The Committee for the Implementation of Textile Agreements added four more categories of textile and apparel products to the list of safeguard cases it has accepted involving Chinese textile imports.
The four new cases covering man-made fiber shirts, non-knit (woven) shirts, man-made fiber trousers and combed cotton yarn brings to seven the number now being pursued by CITA, an interagency group with members from the U.S. Departments of Commerce, State, Labor and Treasury and the U.S. Trade Representative’s office.
“It is important to note that the cases approved today (May 20) were filed as threat-based cases in October 2004,” said Auggie Tantillo, executive director of the American Manufacturing Trade Action Coalition, one of the filers of the safeguard cases. “Today’s approvals validates the U.S. textile industry’s prediction that China would surge into the market in a disruptive way.”
Under China’s WTO accession agreement, the United States has the right to limit the growth of Chinese imports if those imports threaten the economic viability of a U.S. manufacturing sector that the government believes should be safeguarded.
The U.S. government must first consult with the People’s Republic of China to determine if China will voluntarily limit its exports. If those consultations fail, the United States can restrict the growth in specific categories of textiles and apparel to 7.5 percent of the total for the previous year.
Through April 2005, the volume of U.S. imports from China has risen: -- 364 percent in MMF shirts. -- 293 percent in non-knit shirts. -- 287 percent in MMF trousers. -- 78 percent in combed cotton yarn.

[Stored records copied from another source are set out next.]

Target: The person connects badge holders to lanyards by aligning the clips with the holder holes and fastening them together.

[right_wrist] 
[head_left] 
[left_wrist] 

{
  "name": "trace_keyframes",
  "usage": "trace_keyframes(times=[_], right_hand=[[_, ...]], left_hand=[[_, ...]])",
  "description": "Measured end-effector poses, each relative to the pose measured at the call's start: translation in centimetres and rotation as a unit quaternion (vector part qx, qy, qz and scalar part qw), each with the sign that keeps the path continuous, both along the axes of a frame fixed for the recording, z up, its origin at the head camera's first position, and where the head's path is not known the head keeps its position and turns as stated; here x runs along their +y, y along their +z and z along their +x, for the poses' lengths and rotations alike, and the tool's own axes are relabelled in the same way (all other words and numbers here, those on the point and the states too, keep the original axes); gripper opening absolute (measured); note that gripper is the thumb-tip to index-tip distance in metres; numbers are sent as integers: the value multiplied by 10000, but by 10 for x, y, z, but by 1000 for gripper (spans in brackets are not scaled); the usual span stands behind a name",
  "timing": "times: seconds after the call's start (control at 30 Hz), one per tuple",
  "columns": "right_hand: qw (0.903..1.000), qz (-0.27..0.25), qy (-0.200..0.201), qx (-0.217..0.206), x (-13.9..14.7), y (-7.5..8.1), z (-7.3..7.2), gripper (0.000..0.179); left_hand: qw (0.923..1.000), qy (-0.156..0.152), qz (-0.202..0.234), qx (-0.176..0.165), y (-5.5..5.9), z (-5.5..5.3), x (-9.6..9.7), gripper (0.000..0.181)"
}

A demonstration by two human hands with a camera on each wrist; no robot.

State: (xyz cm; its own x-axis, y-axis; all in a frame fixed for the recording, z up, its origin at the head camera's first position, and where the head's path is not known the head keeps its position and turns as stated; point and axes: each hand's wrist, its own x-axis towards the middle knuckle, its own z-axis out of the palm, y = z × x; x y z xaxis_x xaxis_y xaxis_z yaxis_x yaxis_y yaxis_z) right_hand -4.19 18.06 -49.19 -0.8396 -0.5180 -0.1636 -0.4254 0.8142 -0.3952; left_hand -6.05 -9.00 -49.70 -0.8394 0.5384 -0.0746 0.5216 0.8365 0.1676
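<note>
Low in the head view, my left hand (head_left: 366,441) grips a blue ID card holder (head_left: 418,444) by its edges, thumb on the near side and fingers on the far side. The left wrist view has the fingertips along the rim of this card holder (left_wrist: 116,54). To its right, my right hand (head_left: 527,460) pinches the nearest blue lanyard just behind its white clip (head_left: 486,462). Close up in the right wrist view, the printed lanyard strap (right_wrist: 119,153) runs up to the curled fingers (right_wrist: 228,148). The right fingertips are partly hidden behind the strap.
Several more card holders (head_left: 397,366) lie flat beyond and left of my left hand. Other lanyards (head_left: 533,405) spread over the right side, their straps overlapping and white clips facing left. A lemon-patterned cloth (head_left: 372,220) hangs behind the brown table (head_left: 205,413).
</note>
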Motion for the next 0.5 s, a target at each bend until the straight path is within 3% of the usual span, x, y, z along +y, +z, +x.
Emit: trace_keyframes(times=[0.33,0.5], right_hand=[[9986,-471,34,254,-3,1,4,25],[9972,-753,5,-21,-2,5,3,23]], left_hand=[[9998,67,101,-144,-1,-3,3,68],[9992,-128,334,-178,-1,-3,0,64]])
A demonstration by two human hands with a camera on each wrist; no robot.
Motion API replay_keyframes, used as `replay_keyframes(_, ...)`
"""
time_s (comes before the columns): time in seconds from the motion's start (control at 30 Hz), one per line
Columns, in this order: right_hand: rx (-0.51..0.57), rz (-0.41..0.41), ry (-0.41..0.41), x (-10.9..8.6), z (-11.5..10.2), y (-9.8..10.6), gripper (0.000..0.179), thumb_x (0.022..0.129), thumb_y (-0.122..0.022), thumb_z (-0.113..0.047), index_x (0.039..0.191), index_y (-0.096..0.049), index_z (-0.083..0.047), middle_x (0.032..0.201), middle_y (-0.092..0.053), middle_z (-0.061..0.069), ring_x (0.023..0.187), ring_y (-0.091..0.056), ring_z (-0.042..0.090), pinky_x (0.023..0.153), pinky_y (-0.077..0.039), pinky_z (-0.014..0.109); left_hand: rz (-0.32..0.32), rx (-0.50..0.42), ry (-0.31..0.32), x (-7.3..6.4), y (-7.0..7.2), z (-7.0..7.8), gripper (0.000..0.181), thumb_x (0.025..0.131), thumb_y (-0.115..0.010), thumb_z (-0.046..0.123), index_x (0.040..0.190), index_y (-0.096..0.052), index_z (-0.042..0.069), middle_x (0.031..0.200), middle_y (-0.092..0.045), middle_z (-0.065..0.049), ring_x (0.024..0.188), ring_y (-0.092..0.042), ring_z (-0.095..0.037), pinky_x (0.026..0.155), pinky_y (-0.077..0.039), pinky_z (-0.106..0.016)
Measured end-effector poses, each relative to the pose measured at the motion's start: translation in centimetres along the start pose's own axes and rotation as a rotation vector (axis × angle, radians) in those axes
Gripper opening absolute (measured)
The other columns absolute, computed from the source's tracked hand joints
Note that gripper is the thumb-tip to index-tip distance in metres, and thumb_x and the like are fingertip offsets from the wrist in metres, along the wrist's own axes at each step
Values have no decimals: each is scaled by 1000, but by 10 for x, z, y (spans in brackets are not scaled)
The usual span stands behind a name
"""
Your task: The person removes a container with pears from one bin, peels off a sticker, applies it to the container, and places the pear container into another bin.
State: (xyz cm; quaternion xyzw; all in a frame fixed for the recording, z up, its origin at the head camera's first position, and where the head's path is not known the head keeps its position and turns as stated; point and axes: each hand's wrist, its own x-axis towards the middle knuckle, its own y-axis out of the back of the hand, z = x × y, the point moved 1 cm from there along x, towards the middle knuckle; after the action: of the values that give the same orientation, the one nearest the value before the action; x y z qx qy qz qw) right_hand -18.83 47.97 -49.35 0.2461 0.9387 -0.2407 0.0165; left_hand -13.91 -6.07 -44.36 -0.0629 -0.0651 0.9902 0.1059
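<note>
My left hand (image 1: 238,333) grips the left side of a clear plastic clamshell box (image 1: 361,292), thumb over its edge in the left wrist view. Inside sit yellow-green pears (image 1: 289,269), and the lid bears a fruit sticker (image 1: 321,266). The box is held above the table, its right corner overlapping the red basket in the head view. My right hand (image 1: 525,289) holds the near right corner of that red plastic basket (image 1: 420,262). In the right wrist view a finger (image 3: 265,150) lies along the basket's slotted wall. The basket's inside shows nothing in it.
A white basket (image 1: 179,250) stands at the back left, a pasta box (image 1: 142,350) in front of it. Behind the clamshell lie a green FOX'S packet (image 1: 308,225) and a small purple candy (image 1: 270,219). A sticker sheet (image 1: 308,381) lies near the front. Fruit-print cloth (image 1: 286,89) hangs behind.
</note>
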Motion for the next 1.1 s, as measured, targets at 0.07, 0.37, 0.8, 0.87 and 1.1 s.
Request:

The figures, compiled by the U.S. Office of Textiles and Apparel, show China’s impact on the U.S. retail market since worldwide textile quotas expired on Jan. 1 of this year. Tantillo said Chinese manufacturers obviously benefit from China’s extremely low wage rates, but that those don’t tell the whole story of why China’s textile and apparel exports have gained a 70 percent share of the market in some categories.
“Unfair trade practices like export tax rebates, non-performing loans, currency manipulation and other subsidies fuels China's export surge,” he said. “Failure by the U.S. government to discourage these practices would make a mockery of America's free markets.”
The four latest cases to be accepted by CITA were part of 12 filed by the U.S. textile industry between October and December of last year. In late December, the U.S. Court of International Trade granted an injunction sought by the U.S. Association of Importers of Textiles and Apparel barring CITA from taking any further action on the so-called threat-based cases.
The Federal Court of Appeals in late April ruled that the CITA could resume its consideration of the filings. On May 13, CITA accepted the first three of the threat-based cases filed last fall, cases covering cotton knit shirts, cotton trousers and cotton and man-made fiber underwear.
The U.S. textile industry has six other safeguard cases pending, and Tantillo said more could be filed in coming weeks.
“The U.S. textile industry has been reviewing the data of U.S. imports from China in other categories,” he said. “Several of them are ripe for safeguard filings and the U.S. textile industry will act soon.”
In terms of volume through April, the latest safeguard petitions approved by CITA cover: -- 1.1 percent of total U.S. textile and apparel imports from the world. -- 4.1 percent of total U.S. textile and apparel imports from China. -- 12.8 percent of U.S. imports from the world in the categories affected.
In terms of value through the first quarter of 2005, the latest safeguards cover: -- 0.095 percent of the $380.85 billion in total U.S. imports. -- 0.7 percent of the $51.03 billion in total imports from China. -- 1.7 percent of the $21.05 billion in total U.S. textile and apparel imports. -- 13.9 percent of the $2.6 billion in total imports in the individual categories affected. -- 7.6 percent of the $4.77 billion in total U.S. textile and apparel imports from China. -- $362 million in textile and apparel imports from China.
In 1995, the WTO began implementing a 10-year phase out of worldwide quotas on textile and apparel products. When China joined the WTO in 2002, it was allowed to join the quota phase out in lockstep, giving it a three-year transition period compared to 10 years for the rest of the world.
“China agreed to be subject to textile and clothing safeguards through the end of 2008 in return for receiving the reduced transition period,” said Tantillo.
But Chinese officials have chastised U.S. and European officials for imposing limits on textile imports, calling the actions to slow the flood of cheap garments “unfair.”
China’s Commerce Minister Bo Xilai said the jump in Chinese shipments in the first four months of 2005 occurred because the United States and Europe were slow in lifting quotas prior to the expiration of all quotas in January. He accused the United States and the European Union of reneging on their agreements to phase out quotas.
“Once an agreement is reached everybody has to abide by their commitment; otherwise there is no point in negotiating rules,” he was quoted by the Associated Press as saying.